On August 18, Chris Stover of Windham was enjoying a picnic lunch with his family at Sebago Lake State Park when he was stung by a bee.  With a potentially fatal allergy to such stings, he fell to the ground and began to lose consciousness.

Fortunately, Kate Charak, a nurse, was nearby.  She injected Mr. Stover with an EpiPen to reverse the effects of the severe allergic reaction and stayed with him until an ambulance arrived.   A few days later, Mr. Stover was able to celebrate his daughter’s second birthday and meet and thank the Good Samaritan who saved his life.

Our state and our nation are fortunate to have so many committed individuals ready to step forward in a time of crisis.  Unfortunately, the skyrocketing price of EpiPen in recent years – approximately 480 percent since 2008! – has made it more difficult to save the lives of individuals suffering from allergic reactions that can kill in a matter of minutes.

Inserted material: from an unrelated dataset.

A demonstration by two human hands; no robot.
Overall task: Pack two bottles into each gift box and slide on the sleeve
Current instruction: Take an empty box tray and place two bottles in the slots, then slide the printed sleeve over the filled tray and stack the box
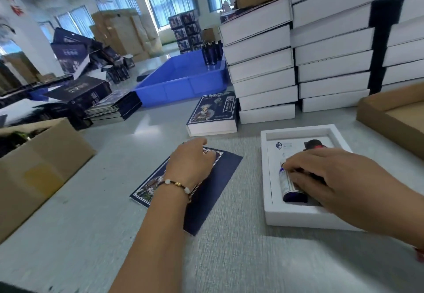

Having first come onto the market in 1987, EpiPen has been around for some time.  An auto-injector of the active ingredient epinephrine, EpiPen can be used easily and instantly by individuals with no medical training to reverse the deadly effects of serious allergic reactions.  For many years, EpiPen was an affordable solution to a matter of life and death.   

When EpiPen was acquired by Mylan, Inc., in 2007, a package of two-injectors cost slightly more than $100.  Since 2008, Mylan has increased the price dramatically to more than $600.  During that same time period, the profitability of the product appears to have skyrocketed, raising concerns that price increases were not driven by increased costs of production or product improvements.

Due to these soaring prices, there have been numerous accounts of individuals who are simply unable to afford this lifesaving medication and as a result have gone without, risked using an expired product, or resorted to less expensive but uncertain treatments. While Mylan has announced it will offer more generous patient financial assistance and that it will begin marketing a less-expensive product, it appears that assistance may be inadequate and presented in a manner that could be misleading to consumers. 

In addition to the individual Americans who are harmed by these price increases, local school districts and taxpayers are also affected, as many schools stock epinephrine auto-injectors to protect students.  Federal law actually encourages schools to maintain an emergency supply of epinephrine.  In addition, older Americans are at risk for more severe anaphylactic reaction and also rely on EpiPen.

Joined by the Aging Committee’s Ranking Member, Senator Claire McCaskill, I have written to Mylan CEO Heather Bresch asking for information about the drastic price increase of EpiPen and requesting that Mylan provide a briefing.  We have requested any analyses used by Mylan relating to the pricing and market share of EpiPen, along with any information reviewed or generated by the company’s Board of Directors related to the drug. 

When the patent expires on EpiPen, one factor that will help drive down costs for patients is ensuring there is a market for generic competitors.  We need policy reforms, such as the bipartisan legislation I introduced with Senator McCaskill, to ensure that the review and approval of certain generic drugs can be fast-tracked.

I am committed to obtaining answers regarding this drastic price increase, which I believe could have a serious effect on the health and well-being of everyday Americans and hinder the efforts of the Good Samaritans among us, like Kate Charak.  I will continue to work with my colleagues on bipartisan solutions that will protect the American public from price manipulation, increase competition, and keep life-saving medications affordable.